Pada kesempatan yang sama Prof. Maman sebagai deklarator menambahkan, di Jawa Barat banyak terjadi kerusakan alam akibat alih fungsi lahan untuk ketahanan pangan, yang tidak sesuai dengan aturan.
"Ini yang harus dikendalikan. Jadi bukit-bukit di Jawa Barat itu harus ditanami unsur konservasi tapi juga menghasilkan," ucapnya.
KASAI yakin bahwa pembangunan sejati haruslah memikirkan masa depan generasi mendatang, bukan hanya keuntungan jangka pendek. Melindungi lingkungan bukanlah penghambat kemajuan, melainkan fondasi untuk kehidupan yang lebih adil dan berkelanjutan. (*)
Pernyataan Sikap KASAI :
1. Mengutamakan prinsip pembangunan berkelanjutan yang memadukan aspek ekonomi, sosial, dan lingkungan.
2. Menolak praktik pembangunan eksploitatif yang merusak hutan, sungai, laut, dan ekosistem vital lainnya.

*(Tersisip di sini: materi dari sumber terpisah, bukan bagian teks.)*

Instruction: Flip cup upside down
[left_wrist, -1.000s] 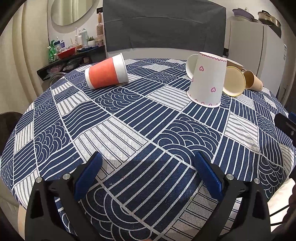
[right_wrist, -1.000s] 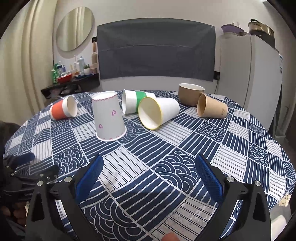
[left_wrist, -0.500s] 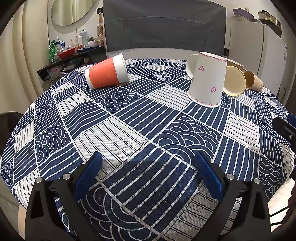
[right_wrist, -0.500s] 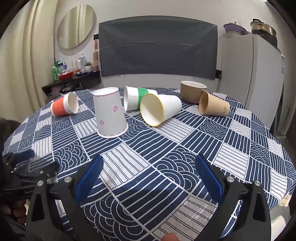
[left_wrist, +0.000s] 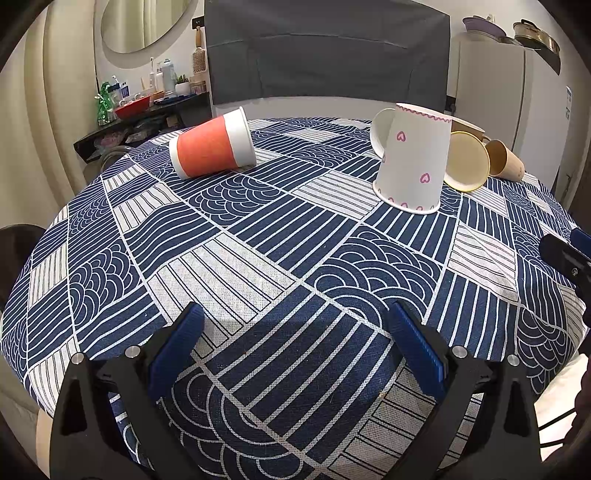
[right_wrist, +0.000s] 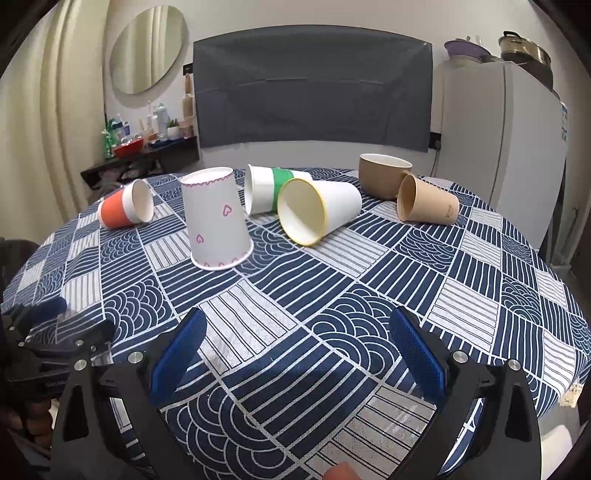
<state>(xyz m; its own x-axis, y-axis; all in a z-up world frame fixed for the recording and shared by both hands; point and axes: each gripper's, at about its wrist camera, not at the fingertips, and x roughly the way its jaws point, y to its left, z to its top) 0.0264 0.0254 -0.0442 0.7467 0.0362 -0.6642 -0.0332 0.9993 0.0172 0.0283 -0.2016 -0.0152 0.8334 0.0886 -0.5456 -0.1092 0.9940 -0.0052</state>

3. Mendorong kebijakan ramah lingkungan, dimulai dari konsep tata ruang, hingga penggunaan energi terbarukan, pengelolaan limbah bertanggung jawab, dan perlindungan kawasan resapan air.
4. Melibatkan partisipasi masyarakat lokal dalam perencanaan pembangunan untuk memastikan hak-hak ekologis dan budaya terjamin.